I keep going back to this quote from The Psychology of Computer Programming by Gerald Weinberg:

> Fisher's Fundamental Theorem states—in terms appropriate to the present context—that the better adapted a system is to a particular environment, the less adaptable it is to new environments.

It's a systems thing. You build a system that is resilient to changes in the environment, it is less efficient if the environment doesn't change versus a system that is optimized for that specific environment. But the counterpoint is that the optimized system can't handle changes in the environment.

Nice. I've always thought of it as shaving away error margins, but I think your quote is much more general and easy to understand.
Well, shaving away the error margins is one way you gain efficiency. But in doing so the assumption is made that the environment is static (or sufficiently static relative to that margin). How does the fastest ground vehicle hit that mark? By being the lightest, most streamlined it can be with the most powerful motor it can contain, running on one of the flattest longest spaces it can find. Put it on a NASCAR track and the operator would be dead.
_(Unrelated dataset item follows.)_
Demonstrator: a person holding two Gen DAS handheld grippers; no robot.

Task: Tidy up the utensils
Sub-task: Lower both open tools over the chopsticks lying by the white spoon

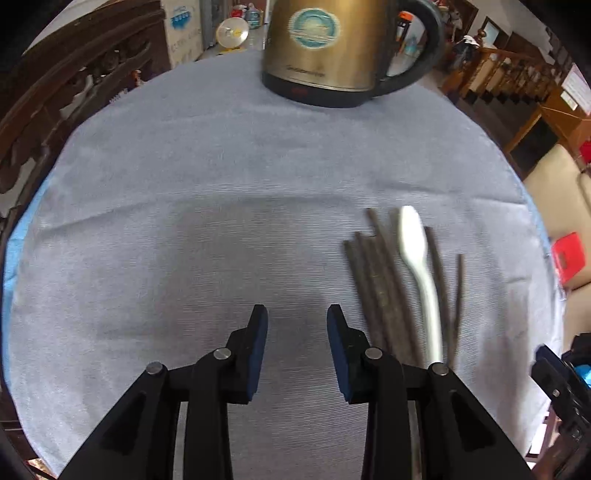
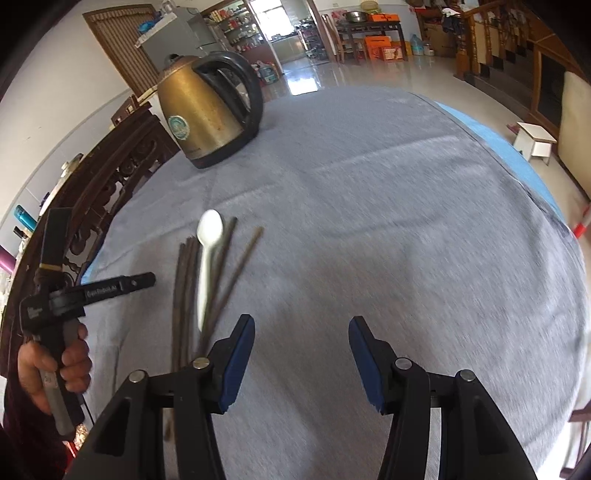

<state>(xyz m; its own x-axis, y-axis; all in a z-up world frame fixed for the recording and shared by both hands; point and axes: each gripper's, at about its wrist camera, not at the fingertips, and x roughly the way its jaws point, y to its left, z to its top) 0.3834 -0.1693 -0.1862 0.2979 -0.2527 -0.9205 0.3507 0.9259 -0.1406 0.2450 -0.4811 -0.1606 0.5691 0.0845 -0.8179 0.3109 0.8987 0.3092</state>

An important note is that assumptions are often not made explicitly. People don't sit down and say, "I think this vehicle will never be used on an oval race track, therefore 'steering' will be minimal, and the throttle will be full-open or full-closed". They just know they're making the fastest ground vehicle, and so those decisions are consequences of that specific objective. They happen to have an implied assumption that the vehicle will never need to operate at lower speeds or make turns.

This leads to an interesting tangent, System-Theoretic Process Analysis (STPA) by Nancy Leveson has an objective of improving system safety. But one of the ways it does this is to raise those assumptions to the level of conscious awareness by creating an explicit system model. It's not the only process that does this, but it's making headway in the systems safety community these days.

To me, "systems accrue debt" is a consequence of three things: entropy, change, and learning.

Entropy is pretty obvious. Change is about the divergence between the system and the world it's reacting to. E.g., a payroll system that was fine in 1960 would not be fine today; our concepts of work and employment have changed significantly.

Learning is the most subtle thing for me. Knowledge is basically a ratchet: this year we know more than last year, and so on back. A software architecture that was brilliant in 1970 was outdated by 1980, and so on for every decade. As years go on, we learn more about good ways to build things, revealing previously unseen flaws in old systems.

One could argue that this concept of debt is unfair, that it's a moving target. That's true in some sense. But systems are things we create to improve the world, and the world was never going to sit still.

I think that there is a distinction that is interesting to make here: human made systems vs natural systems. Human made systems have a source of systemic debt that natural systems cannot have, due to human errors. In the natural systems, "function" comes after "form" (we don't believe in natural teleology) whereas in human technology "function" comes before "form", and thus the "form" may be faulty.

I have always understood technical debt as the systemic debt derived from human error, but it is nice to see how it is indistinguishable from the systemic debt "naturally" acquired when the environment changes (and I think of civilizations as natural rather than human made systems).